26511/26511 [==============================] - 49s 2ms/step - loss: 0.0205 - accuracy: 0.9946
[+]		Model Accuracy:  0.9946295022964478

The training for model accuracy and loss are represented as follows:

Training for Model Accuracy and Loss

Results and Performance

My convolutional neural network model achieves 99.46% accuracy on the test set, surpassing the results reported for ID3 in the paper. My model also demonstrates high precision (0.994), recall (0.994), and F1 score (0.993). While my model requires 2379 seconds of training over 15 epochs, it significantly outperforms the other machine learning algorithms examined in the paper.

Specifically, ID3 had the highest weighted average across precision (0.98), recall (0.98), and F1 score (0.98), according to the paper. However, my model achieves even higher scores, demonstrating its ability to accurately classify benign and malicious traffic. The paper does not specify if ID3’s performance applies to identifying malicious vs. benign traffic or individual attack categories, which my model excels at.

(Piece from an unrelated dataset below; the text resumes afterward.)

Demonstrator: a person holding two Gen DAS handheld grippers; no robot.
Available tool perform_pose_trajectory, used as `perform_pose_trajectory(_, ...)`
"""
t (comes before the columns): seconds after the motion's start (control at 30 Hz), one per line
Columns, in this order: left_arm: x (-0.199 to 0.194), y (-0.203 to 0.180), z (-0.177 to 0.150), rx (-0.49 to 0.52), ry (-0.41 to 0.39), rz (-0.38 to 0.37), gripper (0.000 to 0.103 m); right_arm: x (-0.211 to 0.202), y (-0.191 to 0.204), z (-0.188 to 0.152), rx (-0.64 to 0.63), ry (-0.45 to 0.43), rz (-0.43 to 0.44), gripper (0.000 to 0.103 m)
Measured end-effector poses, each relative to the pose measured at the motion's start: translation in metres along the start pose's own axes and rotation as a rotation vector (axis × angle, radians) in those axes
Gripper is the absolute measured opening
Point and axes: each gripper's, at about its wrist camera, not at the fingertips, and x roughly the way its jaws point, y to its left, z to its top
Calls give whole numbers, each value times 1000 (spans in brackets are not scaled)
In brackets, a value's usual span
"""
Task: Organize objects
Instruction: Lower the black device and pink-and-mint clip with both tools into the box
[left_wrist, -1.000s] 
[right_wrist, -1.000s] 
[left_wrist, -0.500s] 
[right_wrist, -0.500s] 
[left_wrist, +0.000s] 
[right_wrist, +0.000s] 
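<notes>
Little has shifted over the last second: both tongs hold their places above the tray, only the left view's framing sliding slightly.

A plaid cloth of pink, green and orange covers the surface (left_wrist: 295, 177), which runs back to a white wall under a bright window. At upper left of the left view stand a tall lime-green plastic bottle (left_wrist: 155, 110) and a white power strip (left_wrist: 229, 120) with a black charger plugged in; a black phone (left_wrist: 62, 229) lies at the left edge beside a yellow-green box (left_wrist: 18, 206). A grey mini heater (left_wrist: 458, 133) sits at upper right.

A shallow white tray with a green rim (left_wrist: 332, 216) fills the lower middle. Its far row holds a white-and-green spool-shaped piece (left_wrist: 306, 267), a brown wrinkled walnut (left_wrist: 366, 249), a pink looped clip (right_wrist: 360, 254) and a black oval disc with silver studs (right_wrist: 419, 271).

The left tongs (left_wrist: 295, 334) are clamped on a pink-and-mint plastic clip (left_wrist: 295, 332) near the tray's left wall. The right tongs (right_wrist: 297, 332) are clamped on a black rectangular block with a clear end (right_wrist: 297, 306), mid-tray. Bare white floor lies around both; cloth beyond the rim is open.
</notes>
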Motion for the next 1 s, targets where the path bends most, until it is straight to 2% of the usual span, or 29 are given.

Although my model requires longer training time than the algorithms in the paper, the improvement in accuracy warrants this tradeoff. Furthermore, my model surpasses some of the paper’s top performers after only 755 seconds and five epochs. It is faster and more accurate than algorithms like KNN and Adaboost. For an IDS task that does not require frequent retraining, my model’s superior performance overcomes its more extended training requirements.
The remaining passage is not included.